Hari-hari yang kuhabiskan bersama Shiho-san yang selalu menghiburku, aku mulai menganggapnya berharga. Aku menyukai waktu yang dihabiskan dalam kehangatan seperti berada di bawah sinar matahari itu.

Itu menjadi alasan pasti mengapa dadaku terasa sakit ketika seseorang mengatakan bahwa kami harus berhenti tinggal bersama.

Tapi, jika itu saja alasannya... aku seharusnya masih bisa mengatakan 'iya' tanpa ragu.

"Aku tidak bisa mengatakannya karena ada satu keraguan lagi yang tersisa..."

Ya, ada satu lagi alasan mengapa aku tidak bisa menerima pengakhiran tinggal bersama ini.

Bahkan.... alasan ini jauh lebih besar daripada alasan lainnya.


◈ ⟡ ◈


Setelah janji itu, satu minggu berlalu dengan sangat cepat, seperti yang dikatakan. Agar Shiho-san tidak mengetahui tentang hubunganku dengan Yuuka-san, aku pergi ke sekolah seperti biasa, bekerja paruh waktu di Orion seperti biasa, dan pada malam hari setelah mengeringkan rambut Shiho-san, aku tetap belajar tentang kafe dan kantin anak-anak seperti biasa.

Di tengah hari-hari seperti itu, aku terus berhadapan dengan perasaanku sendiri. Namun, pada akhirnya, aku tidak bisa mengambil keputusan pasti dan hari itu pun tiba.

"Apa Yuuka-san sudah datang...?"

Setelah sekolah selesai, aku tiba di pemakaman sekitar pukul 15.00 lewat, sama seperti minggu lalu. Saat menuju makam, dari kejauhan aku bisa melihat Yuuka-san sedang berdoa di depan makam. 

Ketika aku mendekat dan hendak menyapanya...

"Yuuka-sa----?"

Aku kehilangan kata-kata dan berhenti melangkah atas pemandangan yang kulihat. Sebab, dari sudut mata Yuuka-san yang tertutup, air mata mengalir deras.

Aku terpana oleh wajah sampingnya yang terlalu indah untuk disebut sedang menangis. Jika tindakan mengeluarkan air mata disebut menangis, maka memang benar bahwa Yuuka-san sedang menangis. 

Namun, tanpa suara, tanpa mengubah ekspresi, bahkan dengan masih tersiratnya tekad di wajah; perasaannya seolah mengalir menjadi air mata.
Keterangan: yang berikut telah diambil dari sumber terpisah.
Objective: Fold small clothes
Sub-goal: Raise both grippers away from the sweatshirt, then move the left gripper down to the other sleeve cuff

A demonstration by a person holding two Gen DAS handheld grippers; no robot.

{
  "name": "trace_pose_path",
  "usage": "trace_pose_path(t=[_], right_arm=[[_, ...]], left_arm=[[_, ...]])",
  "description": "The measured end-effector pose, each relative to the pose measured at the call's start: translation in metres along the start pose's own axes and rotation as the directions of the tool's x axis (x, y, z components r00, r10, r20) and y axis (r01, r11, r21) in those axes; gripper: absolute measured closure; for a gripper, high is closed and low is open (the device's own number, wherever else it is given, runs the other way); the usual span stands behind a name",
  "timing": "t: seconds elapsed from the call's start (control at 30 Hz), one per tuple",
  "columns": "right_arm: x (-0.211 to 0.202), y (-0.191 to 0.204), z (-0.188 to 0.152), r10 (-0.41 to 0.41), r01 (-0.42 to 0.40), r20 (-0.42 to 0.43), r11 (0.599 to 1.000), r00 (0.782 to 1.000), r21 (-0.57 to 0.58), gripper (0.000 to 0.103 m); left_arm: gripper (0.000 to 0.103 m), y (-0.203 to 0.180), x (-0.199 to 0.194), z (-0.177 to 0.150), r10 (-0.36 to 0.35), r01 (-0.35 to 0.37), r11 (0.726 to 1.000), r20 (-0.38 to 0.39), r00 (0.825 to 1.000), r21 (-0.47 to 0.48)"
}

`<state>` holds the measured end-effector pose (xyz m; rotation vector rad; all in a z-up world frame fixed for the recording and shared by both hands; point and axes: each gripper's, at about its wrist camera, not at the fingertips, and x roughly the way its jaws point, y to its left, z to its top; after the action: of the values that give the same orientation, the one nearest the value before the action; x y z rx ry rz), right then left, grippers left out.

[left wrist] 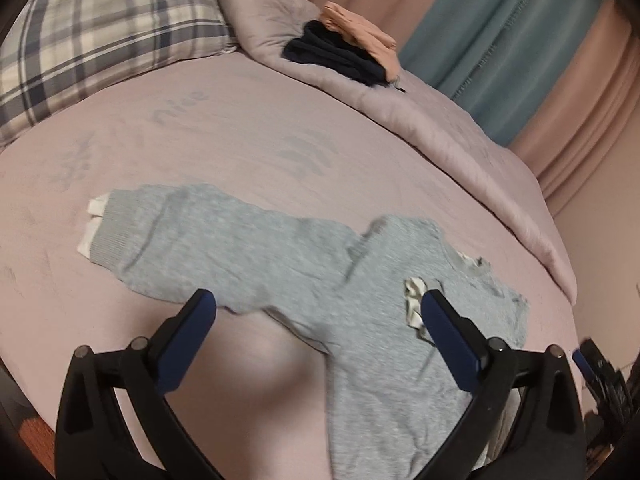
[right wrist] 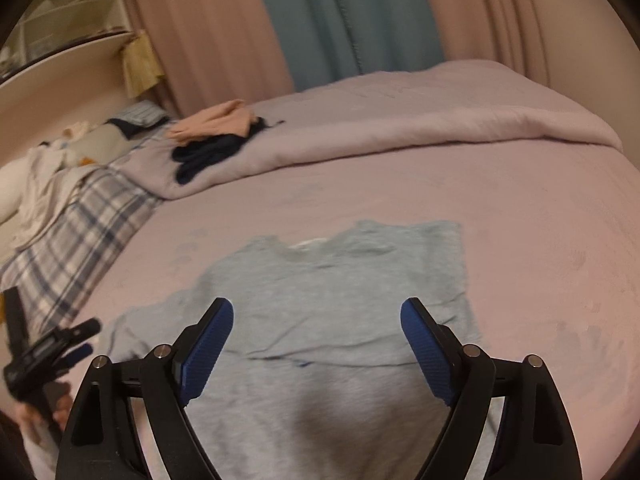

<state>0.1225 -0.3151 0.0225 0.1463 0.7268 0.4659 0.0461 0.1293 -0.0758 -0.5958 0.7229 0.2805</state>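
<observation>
A small grey sweatshirt (left wrist: 360, 300) lies flat on the pink sheet of the bed (left wrist: 240, 140), with nothing gripping it. It is plain heathered knit with ribbed cuffs; a strip of white lining shows past the cuff at the sleeve's end, and a bit of white shows at the neck opening.

In the left wrist view one sleeve runs out long toward the left and slightly far, its cuff at the far left end, while the body runs near and right under the camera, so the garment forms a bent shape with its long axis left to right. In the right wrist view the sweatshirt (right wrist: 340, 300) has its neck at the far side and its hem toward the camera; a crease crosses the body from left to right.

The left gripper (left wrist: 320, 308) has its jaws spread wide and released, held above the cloth where sleeve meets body; the right finger sits over the white neck patch. The right gripper (right wrist: 316, 320) is also released, jaws wide apart above the middle of the body.

Farther off, a dark garment (left wrist: 340, 56) and a peach one (left wrist: 360, 28) lie on the rolled quilt (left wrist: 440, 128). A plaid pillow (left wrist: 100, 32) lies at far left.
</observation>
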Motion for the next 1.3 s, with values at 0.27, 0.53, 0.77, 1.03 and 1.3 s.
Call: trace_pose_path(t=[0.27,0.53,0.77,1.03,1.3], right_arm=[[-0.001,0.031,-0.005,-0.002,0.002,0.005,1.0,1.0,-0.026,0.016],[0.013,0.054,-0.009,-0.087,0.086,-0.011,0.996,0.996,-0.038,0.016],[0.027,0.081,-0.015,-0.04,0.039,-0.033,0.999,0.999,-0.038,0.016],[0.036,0.096,-0.024,-0.047,0.043,-0.06,0.997,0.997,-0.06,0.016],[0.039,0.095,-0.03,-0.039,0.038,-0.086,0.999,0.996,-0.006,0.016]], left_arm=[[0.0,0.052,0.017,0.033,0.053,-0.052,0.993,0.004,0.999,-0.104],[0.002,0.124,0.041,0.046,0.066,-0.065,0.962,-0.007,0.998,-0.265],[0.003,0.14,0.043,0.055,0.055,-0.051,0.956,0.009,0.998,-0.289],[0.003,0.148,0.05,0.059,0.057,-0.054,0.948,0.002,0.998,-0.313],[0.008,0.151,0.051,0.06,0.074,-0.073,0.948,-0.008,0.997,-0.311]])
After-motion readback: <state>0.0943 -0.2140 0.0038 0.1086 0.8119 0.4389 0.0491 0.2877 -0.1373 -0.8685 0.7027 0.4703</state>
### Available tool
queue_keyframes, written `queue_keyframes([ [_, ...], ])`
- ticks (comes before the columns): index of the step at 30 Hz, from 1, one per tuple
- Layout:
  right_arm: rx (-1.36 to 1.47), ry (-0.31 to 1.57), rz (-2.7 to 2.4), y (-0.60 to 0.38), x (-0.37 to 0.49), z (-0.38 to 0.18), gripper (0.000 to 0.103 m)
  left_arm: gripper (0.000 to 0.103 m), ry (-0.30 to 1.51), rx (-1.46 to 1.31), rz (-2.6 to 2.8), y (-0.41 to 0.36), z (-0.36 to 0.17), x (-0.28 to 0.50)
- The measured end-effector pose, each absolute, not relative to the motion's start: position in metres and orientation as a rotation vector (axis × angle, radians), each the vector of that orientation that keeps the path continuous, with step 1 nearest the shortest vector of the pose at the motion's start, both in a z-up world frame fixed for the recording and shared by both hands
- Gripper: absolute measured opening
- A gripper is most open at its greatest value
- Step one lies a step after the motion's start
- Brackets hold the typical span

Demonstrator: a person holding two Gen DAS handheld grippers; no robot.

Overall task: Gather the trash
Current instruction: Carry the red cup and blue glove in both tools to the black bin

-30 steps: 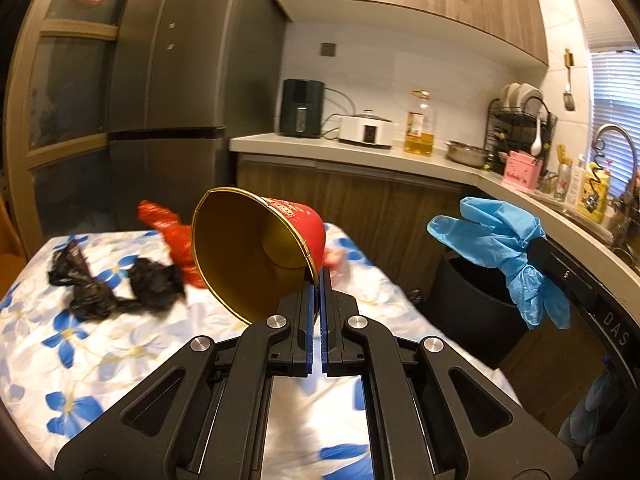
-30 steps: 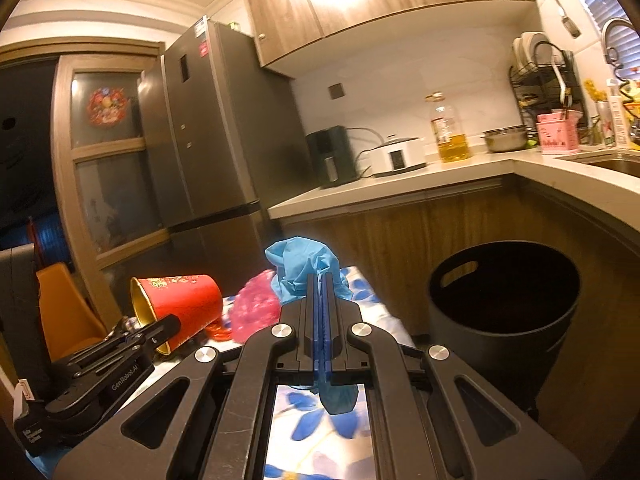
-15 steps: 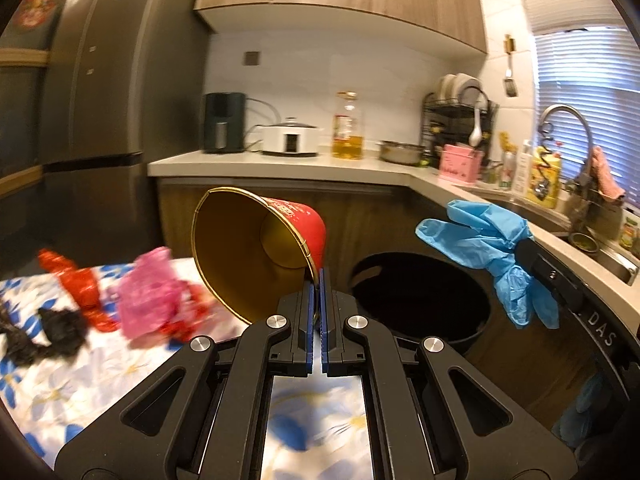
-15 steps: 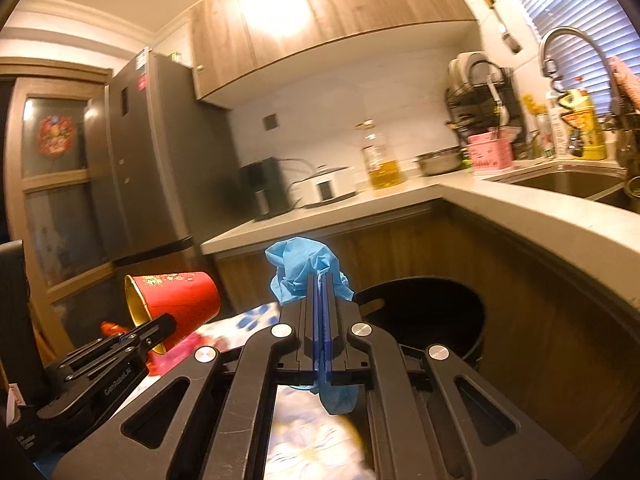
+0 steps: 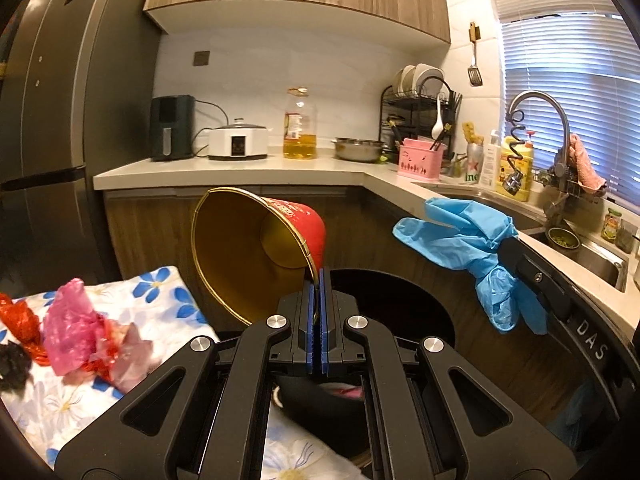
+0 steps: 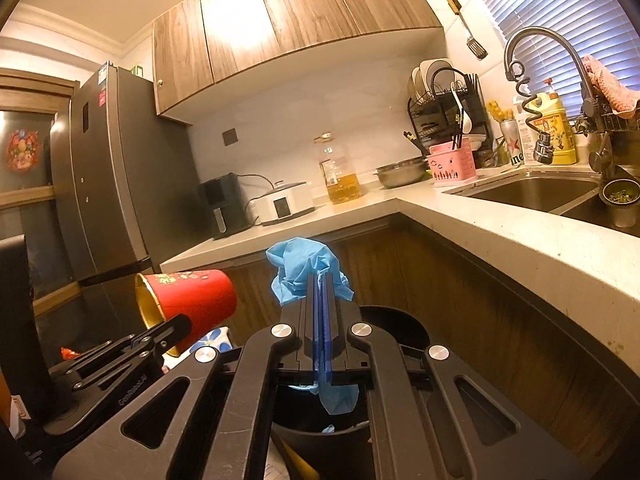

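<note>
— Where's the trash right now?

— The red paper cup (image 5: 294, 220) hangs over the black bin (image 5: 400, 304), tipped on its side with its gold mouth facing back. The left gripper (image 5: 320, 280) has its jaws clenched on the cup's rim at about five o'clock.

— And the glove?

— The blue glove (image 6: 306, 270) is bunched at twelve o'clock above the right gripper (image 6: 323, 280), whose jaws are pressed together on it; a tail of it dangles below, above the bin's opening.

— Anything left behind?

— On the floral tablecloth (image 5: 160, 292), at nine o'clock from the bin, lie a pink plastic bag (image 5: 70, 320), red wrapper scraps (image 5: 20, 320) and something black (image 5: 14, 364) at the edge.

— Around them?

— Countertop (image 6: 500, 220) wrapping past the bin, sink (image 6: 532, 194) at two o'clock, fridge (image 6: 108, 176) at ten.
</note>
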State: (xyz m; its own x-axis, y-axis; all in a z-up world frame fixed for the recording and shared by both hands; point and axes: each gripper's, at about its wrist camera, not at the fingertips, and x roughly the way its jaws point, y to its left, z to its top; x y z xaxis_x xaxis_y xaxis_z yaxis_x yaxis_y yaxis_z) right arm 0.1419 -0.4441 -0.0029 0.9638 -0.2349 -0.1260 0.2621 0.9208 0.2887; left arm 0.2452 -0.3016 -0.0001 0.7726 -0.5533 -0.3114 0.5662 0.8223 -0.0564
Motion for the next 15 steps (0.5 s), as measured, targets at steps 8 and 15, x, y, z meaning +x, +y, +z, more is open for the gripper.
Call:
queue_keyframes([
  [8, 0.307, 0.093, -0.261, -0.456, 0.152, -0.004, 0.003, 0.001, 0.341, 0.053, -0.649, -0.322, -0.007, 0.254],
  [15, 0.311, 0.104, -0.258, -0.461, 0.159, -0.009, 0.003, 0.001, 0.358, 0.057, -0.656, -0.330, -0.012, 0.264],
])
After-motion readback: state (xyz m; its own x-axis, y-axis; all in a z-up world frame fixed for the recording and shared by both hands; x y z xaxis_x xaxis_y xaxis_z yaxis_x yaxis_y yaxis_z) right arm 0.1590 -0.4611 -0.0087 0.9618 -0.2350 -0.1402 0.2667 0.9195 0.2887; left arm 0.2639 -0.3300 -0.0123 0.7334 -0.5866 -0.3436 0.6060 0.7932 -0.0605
Air mata yang kuketahui terasa sangat berbeda dari yang satu ini.

"…………?"

Setelah beberapa saat, Yuuka-san membuka matanya dan menyadari keberadaanku. 

Dia mengangkat wajahnya, menghapus air matanya dengan saputangan, lalu mundur selangkah, memberikan tempat di depan makam kepadaku.

"Terima kasih."

Aku juga mengatupkan tangan seperti yang dilakukan Yuuka-san. 

Setelah memberi salam kepada kakak, aku berbalik dan kembali menghadap Yuuka-san.

"Maaf membuatmu menunggu."

"Apa aku bisa mendengar jawaban yang baik?"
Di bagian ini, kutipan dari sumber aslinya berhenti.